Wande America's TAMAMA Technology Index fell 1.24%, and most technology stocks fell. Among the “Seven Golden Flowers,” Meta plummeted by more than 10%, the market capitalization evaporated by about 130 billion US dollars, Microsoft fell more than 2%, Google and Amazon fell more than 1%; Tesla rose about 5%, Nvidia rose more than 3%, and Apple rose slightly.

Most Chinese securities closed higher. The Nasdaq China Golden Dragon Index rose 0.75%. In terms of popular individual stocks, Good Future rose 8.81%, Gaotu Group rose 6.82%, Century Internet rose 5.06%, Ehang Smart rose 4.06%, and New Oriental rose 3.35%.

US bond yields collectively closed higher. Last night (April 25), the yield on 10-year US Treasury bonds, the “anchor of global asset pricing,” rose to 4.731%. The 2-year US Treasury yield, which is most closely linked to the Federal Reserve's interest rate expectations, also rose by 5%, both of which hit the highest level since November last year.

By the close, 2-year US Treasury yields rose 7.1 basis points to 5.006%, 10-year US Treasury yields rose 6.1 basis points to 4.707%, and 30-year US Treasury yields rose 4 basis points to 4.814%.

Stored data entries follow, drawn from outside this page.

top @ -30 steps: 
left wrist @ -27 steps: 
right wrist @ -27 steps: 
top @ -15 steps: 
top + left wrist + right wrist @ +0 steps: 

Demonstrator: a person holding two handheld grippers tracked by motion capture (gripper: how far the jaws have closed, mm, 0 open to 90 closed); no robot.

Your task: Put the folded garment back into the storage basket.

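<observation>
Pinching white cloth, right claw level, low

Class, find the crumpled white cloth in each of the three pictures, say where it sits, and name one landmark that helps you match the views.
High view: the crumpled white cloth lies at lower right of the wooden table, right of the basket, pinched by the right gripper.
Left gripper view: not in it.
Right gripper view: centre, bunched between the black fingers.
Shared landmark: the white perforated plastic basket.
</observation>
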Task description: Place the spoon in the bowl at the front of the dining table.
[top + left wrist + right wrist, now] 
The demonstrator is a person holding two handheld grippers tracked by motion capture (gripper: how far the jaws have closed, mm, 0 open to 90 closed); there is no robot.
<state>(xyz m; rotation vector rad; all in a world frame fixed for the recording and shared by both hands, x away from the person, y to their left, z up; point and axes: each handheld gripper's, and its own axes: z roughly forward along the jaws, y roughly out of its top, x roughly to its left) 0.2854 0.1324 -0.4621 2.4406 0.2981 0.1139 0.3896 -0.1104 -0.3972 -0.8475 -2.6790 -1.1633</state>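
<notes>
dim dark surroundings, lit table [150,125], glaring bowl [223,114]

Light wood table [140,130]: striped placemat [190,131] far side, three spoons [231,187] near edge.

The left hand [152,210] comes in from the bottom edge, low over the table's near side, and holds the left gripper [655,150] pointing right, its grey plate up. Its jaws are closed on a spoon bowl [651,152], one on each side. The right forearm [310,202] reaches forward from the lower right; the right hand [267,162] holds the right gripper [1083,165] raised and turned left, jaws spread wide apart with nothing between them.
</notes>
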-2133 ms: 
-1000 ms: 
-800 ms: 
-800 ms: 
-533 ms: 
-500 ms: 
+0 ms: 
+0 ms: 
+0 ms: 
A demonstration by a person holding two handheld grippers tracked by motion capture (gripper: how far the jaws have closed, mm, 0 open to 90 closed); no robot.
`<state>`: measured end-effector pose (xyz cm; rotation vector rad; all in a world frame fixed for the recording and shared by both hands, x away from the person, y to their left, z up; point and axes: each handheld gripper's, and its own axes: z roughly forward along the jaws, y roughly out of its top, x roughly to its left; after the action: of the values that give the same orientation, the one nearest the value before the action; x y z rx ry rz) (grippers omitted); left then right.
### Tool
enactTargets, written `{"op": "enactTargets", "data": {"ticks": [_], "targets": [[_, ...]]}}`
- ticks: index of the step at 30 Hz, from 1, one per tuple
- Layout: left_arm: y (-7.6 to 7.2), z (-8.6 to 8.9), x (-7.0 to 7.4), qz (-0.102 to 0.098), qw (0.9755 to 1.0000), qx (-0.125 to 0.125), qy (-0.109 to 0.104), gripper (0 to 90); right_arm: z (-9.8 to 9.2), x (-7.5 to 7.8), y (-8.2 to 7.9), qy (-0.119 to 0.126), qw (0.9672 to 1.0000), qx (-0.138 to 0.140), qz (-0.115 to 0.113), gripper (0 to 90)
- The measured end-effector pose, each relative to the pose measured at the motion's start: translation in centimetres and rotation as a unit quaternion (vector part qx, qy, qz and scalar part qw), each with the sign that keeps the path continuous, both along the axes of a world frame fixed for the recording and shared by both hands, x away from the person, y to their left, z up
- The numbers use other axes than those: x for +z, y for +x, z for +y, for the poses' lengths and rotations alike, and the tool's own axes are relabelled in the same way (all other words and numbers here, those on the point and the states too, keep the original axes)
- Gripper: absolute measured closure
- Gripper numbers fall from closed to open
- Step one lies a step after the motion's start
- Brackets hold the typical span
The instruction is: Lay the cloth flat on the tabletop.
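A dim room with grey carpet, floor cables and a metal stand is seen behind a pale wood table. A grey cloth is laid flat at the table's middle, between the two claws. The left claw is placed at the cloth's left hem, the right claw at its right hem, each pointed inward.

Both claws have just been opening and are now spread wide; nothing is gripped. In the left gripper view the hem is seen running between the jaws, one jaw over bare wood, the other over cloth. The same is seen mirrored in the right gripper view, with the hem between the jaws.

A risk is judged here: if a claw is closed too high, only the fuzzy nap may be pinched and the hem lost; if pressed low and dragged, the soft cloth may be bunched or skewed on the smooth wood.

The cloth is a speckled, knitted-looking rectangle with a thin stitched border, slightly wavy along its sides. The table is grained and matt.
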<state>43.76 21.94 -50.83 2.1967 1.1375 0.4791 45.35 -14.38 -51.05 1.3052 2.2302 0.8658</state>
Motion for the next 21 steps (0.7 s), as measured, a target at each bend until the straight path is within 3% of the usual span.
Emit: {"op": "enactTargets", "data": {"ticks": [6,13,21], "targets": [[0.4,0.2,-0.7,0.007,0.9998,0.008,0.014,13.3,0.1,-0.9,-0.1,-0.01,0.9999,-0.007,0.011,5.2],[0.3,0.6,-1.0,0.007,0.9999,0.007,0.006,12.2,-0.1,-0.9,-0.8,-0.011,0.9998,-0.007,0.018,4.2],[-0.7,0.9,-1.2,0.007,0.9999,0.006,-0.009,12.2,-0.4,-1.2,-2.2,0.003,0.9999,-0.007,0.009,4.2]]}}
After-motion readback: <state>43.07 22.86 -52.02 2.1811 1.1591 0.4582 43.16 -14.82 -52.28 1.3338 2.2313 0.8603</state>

On the commodity side, gold once again made a brilliant debut. COMEX gold futures rose 0.27% to $2344.60 per ounce; COMEX silver futures reported $27.465. Precious metals rose again in early trading today. Some analysts pointed out that although the gold market experienced some solid selling pressure after breaking through the record high of 2,400 US dollars/ounce, compared with the breakthrough gains of the past two months, its consolidation was quite shallow.

According to Gold10 data, SPDR Gold Trust, the world's largest gold ETF, increased its holdings by 1.15 tons on April 25 compared to the previous day. The current holding volume is 834.78 tons. The World Bank predicts that precious metals prices will rise 8% this year.

The US dollar index fell 0.22% last night. The weakening dollar boosted commodity prices, and ICE oil surged 1.16%. According to analysts, rising inflationary pressure is forcing the Federal Reserve to maintain its tighter monetary policy for a longer period than expected, and commodity price inflation is likely to rise this year.

On the European side, the three major stock indexes closed with mixed results. The German DAX index fell 0.91% to 17923.79 points, the French CAC40 index fell 0.93% to 8016.65 points, and the British FTSE 100 index rose 0.48% to 8078.86 points.